Indian Ocean - Back to Tana

We had very little sleep after our long train ride, having booked for a 7am taxi-brousse trip to Antsirabe. In the event we finally left at 8:30. The taxi-brousse drivers are skilled, but they tend to be risk-takers, so the long drive was interesting and slightly stressful. We had the front seats, next to the driver, and it afforded excellent views and an opportunity for us to note the deforestation that is a major feature of the Madagascan countryside. When we first flew over Madagascar we could see the rivers running red with eroded clay, and now we could see close-up the effect that cutting down all the trees has had. The major reason for the deforestation is charcoal burning. From one end of the country to the other people burn charcoal for sale. All along the road you can see the smoke from fires slowly smoldering, and thousands of bags of charcoal, their ends stuffed with grass, are heaped up alongside the road for sale to passers-by.

Lunch was in a small village with little to offer someone who just wanted a sandwich or a piece of fruit, but it did have an enormous grinding wheel outside of the shop, and a beautifully set-up well inside its own little house across the road.

In Antsirabe our hotel was right on the northern edge of town, and we had arrived fairly late in the day, so we only wandered around a limited area, found somewhere to eat, and went back to what promised to be a quiet book-reading night. Not so. Our room overlooked a rather well set-out garden, and a video clip was being filmed for a singer - he was dancing to his own music under floodlights. We had an excellent view from out window, so we how have a bootleg copy of a video clip of an unknown Madagascan singer. U-Tube here we come!

In the morning we had another musical treat - the gendarmes marched up the street singing as they went to work.

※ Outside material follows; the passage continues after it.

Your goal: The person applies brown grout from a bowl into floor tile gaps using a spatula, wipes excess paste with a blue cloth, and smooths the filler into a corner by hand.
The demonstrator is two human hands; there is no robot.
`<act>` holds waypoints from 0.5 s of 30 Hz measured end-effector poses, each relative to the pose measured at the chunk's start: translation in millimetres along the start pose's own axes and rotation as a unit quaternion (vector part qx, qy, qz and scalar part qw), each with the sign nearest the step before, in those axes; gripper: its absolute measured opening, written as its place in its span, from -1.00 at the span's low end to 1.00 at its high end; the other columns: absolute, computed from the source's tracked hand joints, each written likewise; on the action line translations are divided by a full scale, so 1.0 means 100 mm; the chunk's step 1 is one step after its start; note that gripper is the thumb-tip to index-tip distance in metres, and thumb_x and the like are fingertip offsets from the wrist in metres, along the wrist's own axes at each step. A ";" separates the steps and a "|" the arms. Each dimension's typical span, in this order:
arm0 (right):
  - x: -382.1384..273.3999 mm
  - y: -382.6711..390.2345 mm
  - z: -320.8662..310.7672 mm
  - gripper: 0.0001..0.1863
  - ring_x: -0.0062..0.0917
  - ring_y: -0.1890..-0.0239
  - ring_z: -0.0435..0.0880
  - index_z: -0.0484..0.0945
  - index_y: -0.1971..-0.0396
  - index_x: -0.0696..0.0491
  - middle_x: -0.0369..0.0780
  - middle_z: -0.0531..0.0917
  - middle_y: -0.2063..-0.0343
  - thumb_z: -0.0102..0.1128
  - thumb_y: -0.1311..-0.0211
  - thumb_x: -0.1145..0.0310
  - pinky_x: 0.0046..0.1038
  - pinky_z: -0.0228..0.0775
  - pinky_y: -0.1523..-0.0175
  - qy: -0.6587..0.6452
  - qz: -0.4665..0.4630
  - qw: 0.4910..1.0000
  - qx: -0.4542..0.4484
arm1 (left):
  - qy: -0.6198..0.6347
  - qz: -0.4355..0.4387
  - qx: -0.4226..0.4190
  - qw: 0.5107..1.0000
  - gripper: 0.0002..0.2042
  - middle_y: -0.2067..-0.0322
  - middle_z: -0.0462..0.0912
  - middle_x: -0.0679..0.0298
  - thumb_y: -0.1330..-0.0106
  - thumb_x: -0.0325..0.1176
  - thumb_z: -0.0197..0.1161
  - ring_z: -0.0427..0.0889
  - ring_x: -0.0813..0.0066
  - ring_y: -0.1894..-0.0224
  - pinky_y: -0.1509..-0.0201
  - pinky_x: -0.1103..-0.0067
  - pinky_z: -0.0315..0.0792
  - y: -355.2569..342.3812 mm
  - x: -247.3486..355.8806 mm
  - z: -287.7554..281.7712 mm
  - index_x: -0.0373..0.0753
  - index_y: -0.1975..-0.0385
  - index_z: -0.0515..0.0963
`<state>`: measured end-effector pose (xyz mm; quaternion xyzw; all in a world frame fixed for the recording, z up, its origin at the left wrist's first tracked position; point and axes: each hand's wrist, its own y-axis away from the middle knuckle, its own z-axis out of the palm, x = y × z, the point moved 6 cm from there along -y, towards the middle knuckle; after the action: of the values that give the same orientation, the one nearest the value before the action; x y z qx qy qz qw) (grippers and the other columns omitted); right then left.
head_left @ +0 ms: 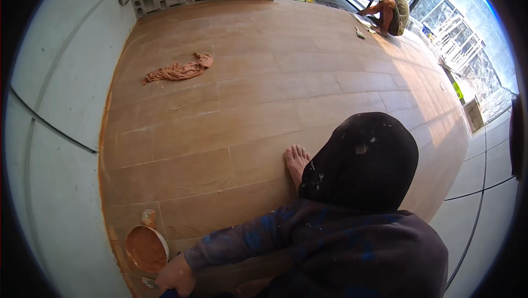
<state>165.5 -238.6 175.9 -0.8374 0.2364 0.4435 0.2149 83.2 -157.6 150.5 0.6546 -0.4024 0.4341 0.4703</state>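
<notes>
My left hand (177,276) is low at the bottom edge, closed, its fingers curled down. What it grips, if anything, is hidden, though a bit of dark blue shows beneath it. Just beyond it a round bowl (166,249) with a pale outside holds reddish-brown paste. A small smeared lump (148,218) lies on the floor against the bowl's far side, and a small greyish piece (148,282) lies close to my fingers. My right hand does not show. Part of a skin-coloured shape at the lower edge is too shadowed to tell.
Wood-look tiles (258,111) cover the floor, meeting a pale wall (60,105) along a reddish-brown joint. A crumpled orange-brown cloth (179,71) lies further off. My bent knee (360,160) and bare foot (297,161) occupy the middle. Another person (393,6) squats at the far right, near a bench.
</notes>
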 end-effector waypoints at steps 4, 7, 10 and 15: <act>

We were in the Hotel Ankary, a rather decrepit pile opposite the taxi-brousse station, since we were just passing through and were booked (we thought) to leave at 9am the next morning. We had made the booking in Fianar, and had a mobile number to call to arrange to be picked up at our hotel, but the number wasn't correct and when we went to the controller at the taxi-brousse station and showed him our ticket he told us we had been duped. Maybe, maybe not. this is the only time we had problems pre-booking and paying for a taxi-brousse seat, and we had dealt very happily with the same guys in Fianar for all our other trips. Whatever the reason for the problem, we simply bought a new ticket for later in the morning and went with them.

This taxi-brousse had a totally manic driver, and took only two-and-a-half hours to get to Tana. Along the way there were loads of things to see - toy markets, souvenir markets, villages, rivers - we saw them all at speed!

Back in Tana we tried to book into Hotel Sakamanga, but ended up back at their sister hotel (Isoraka). However, the Saka did have a guide for us; they introduced us to Gaps, who had us organised in no time - tickets to Morondava and a signed contract for a five-day tour in Western Madagascar.